Avalanche Forecast for Saturday, December 29, 2018
This information was published 12/29/2018 at 7:11 AM.
The Bottom Line
Loose wet avalanches that you could trigger should be your primary concern on steep snow slopes this morning. These are most likely in softer areas of our currently wet snow. Realize that even these relatively small avalanches can be a big deal in high consequence terrain and choose your route accordingly. Dropping temperatures and a refreezing snowpack mean that wet avalanches will diminish as a problem through the day, but a trace to 2” of new snow forecast means that quickly developing wind slabs should be on your radar for later in the day. All forecast areas have MODERATE avalanche danger today for this variety of avalanche problems. Also, remember that once refrozen, our current snow surface will become quite hard, making effective use of crampons and ice axes necessary to prevent a long sliding fall in steep terrain.
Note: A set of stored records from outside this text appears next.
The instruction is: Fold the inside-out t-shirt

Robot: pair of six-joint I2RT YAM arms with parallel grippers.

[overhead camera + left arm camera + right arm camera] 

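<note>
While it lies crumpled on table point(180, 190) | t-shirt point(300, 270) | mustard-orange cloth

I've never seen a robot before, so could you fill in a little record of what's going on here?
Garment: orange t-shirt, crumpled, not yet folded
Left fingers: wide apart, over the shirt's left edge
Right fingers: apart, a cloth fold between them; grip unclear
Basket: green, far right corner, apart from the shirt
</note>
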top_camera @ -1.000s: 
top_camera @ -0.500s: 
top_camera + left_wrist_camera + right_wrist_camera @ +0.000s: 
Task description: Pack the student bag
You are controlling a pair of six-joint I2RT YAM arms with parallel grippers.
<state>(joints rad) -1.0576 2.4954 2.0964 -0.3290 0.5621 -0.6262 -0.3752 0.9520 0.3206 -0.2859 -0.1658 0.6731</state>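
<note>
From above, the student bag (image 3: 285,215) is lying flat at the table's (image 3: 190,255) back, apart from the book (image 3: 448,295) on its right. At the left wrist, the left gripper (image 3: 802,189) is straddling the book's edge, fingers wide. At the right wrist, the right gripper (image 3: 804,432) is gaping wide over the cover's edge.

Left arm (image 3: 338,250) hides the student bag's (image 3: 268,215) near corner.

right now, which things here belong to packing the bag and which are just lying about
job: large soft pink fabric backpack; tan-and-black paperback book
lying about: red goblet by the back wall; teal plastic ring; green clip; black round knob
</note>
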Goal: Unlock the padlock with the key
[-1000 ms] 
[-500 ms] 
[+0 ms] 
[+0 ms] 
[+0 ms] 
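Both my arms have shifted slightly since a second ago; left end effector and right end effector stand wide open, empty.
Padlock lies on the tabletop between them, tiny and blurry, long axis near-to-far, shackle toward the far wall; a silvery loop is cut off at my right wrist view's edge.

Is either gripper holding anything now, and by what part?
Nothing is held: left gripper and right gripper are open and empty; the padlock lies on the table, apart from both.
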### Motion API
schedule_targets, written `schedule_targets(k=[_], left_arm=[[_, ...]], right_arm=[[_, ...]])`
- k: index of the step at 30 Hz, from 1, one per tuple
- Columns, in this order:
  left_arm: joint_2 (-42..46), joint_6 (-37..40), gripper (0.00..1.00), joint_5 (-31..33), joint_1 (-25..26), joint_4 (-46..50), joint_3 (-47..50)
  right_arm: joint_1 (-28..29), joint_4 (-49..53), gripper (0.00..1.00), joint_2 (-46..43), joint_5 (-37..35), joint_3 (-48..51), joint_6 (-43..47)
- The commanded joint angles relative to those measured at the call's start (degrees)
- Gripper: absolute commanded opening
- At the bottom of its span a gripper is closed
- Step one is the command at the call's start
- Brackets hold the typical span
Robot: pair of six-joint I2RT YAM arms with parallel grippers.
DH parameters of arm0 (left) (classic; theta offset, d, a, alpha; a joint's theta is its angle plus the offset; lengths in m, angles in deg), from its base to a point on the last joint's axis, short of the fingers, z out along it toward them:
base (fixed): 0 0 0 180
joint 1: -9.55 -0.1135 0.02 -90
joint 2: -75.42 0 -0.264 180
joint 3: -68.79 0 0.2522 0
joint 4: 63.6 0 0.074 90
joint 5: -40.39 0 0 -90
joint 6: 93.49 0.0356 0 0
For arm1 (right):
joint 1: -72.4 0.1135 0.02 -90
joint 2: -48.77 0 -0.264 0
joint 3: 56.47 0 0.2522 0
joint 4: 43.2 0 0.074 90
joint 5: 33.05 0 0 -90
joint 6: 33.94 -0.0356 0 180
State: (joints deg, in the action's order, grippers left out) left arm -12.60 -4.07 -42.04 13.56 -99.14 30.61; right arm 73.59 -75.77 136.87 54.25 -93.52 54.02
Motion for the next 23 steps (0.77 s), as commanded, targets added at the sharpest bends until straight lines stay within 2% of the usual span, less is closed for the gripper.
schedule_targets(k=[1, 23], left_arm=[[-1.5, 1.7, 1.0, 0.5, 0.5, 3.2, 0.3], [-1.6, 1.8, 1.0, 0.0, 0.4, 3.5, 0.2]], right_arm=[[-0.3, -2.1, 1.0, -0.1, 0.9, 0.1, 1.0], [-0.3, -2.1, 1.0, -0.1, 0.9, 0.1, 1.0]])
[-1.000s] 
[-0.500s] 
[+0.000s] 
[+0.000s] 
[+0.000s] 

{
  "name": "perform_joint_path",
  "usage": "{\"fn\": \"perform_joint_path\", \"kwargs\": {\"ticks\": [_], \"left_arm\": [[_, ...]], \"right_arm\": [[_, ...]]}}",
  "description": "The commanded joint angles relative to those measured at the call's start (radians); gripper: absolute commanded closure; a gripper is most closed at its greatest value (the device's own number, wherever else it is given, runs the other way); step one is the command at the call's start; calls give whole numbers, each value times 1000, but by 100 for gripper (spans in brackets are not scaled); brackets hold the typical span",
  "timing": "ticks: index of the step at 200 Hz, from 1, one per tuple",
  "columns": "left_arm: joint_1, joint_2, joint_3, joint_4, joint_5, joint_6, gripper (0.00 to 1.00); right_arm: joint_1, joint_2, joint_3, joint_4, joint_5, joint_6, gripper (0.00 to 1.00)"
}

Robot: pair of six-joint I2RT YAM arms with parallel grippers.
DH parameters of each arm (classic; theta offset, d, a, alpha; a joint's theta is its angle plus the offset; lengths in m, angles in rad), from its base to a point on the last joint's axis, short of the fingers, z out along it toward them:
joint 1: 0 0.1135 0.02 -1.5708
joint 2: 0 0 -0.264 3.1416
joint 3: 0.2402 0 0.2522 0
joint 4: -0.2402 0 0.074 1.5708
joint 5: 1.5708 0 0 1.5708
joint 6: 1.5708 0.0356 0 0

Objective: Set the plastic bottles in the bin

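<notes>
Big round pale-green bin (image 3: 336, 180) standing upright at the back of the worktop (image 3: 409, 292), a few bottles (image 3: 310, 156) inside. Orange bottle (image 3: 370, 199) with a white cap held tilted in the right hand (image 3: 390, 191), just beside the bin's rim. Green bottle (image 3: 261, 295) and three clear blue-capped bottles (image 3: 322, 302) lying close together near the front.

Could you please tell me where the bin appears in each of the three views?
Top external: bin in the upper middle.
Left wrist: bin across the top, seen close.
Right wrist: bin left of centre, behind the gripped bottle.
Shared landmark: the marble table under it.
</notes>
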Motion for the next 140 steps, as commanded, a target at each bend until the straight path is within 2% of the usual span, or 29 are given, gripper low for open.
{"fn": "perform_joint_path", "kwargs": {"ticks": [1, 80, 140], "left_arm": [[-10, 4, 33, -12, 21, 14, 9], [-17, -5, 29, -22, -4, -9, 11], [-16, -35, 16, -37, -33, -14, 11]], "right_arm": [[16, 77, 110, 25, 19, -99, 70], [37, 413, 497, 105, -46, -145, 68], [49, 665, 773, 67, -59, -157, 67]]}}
Snowfall yesterday morning totaled just over 2” on the summit. Precipitation shifted to freezing rain and plain rain as temperatures pushed above freezing in the area. Approximately 0.5” of rain fell, and precipitation is now shifting back to snow as we return to below freezing conditions. Expect additional snow accumulations in the trace-2” range, with W wind becoming NW and remaining in the 60-80 mph range with stronger gusts. Temperatures will fall steadily towards 0F through tomorrow morning, wind will decrease significantly overnight, and we should ultimately see at least partial clearing tomorrow with no precipitation.
Primary Avalanche Problem – Wet Loose
Wet loose sluffs should be on your radar this morning for steep mid and upper elevation terrain. Potentially reactive to a human trigger, these relatively small avalanches are most likely in softer wet snow like the pockets of wind deposited snow from the past week. It’s worth keeping larger wet slab avalanches on your radar as well, which your weight and/or a wet sluff could trigger. These wet avalanche concerns will diminish through the day as our upper snowpack refreezes.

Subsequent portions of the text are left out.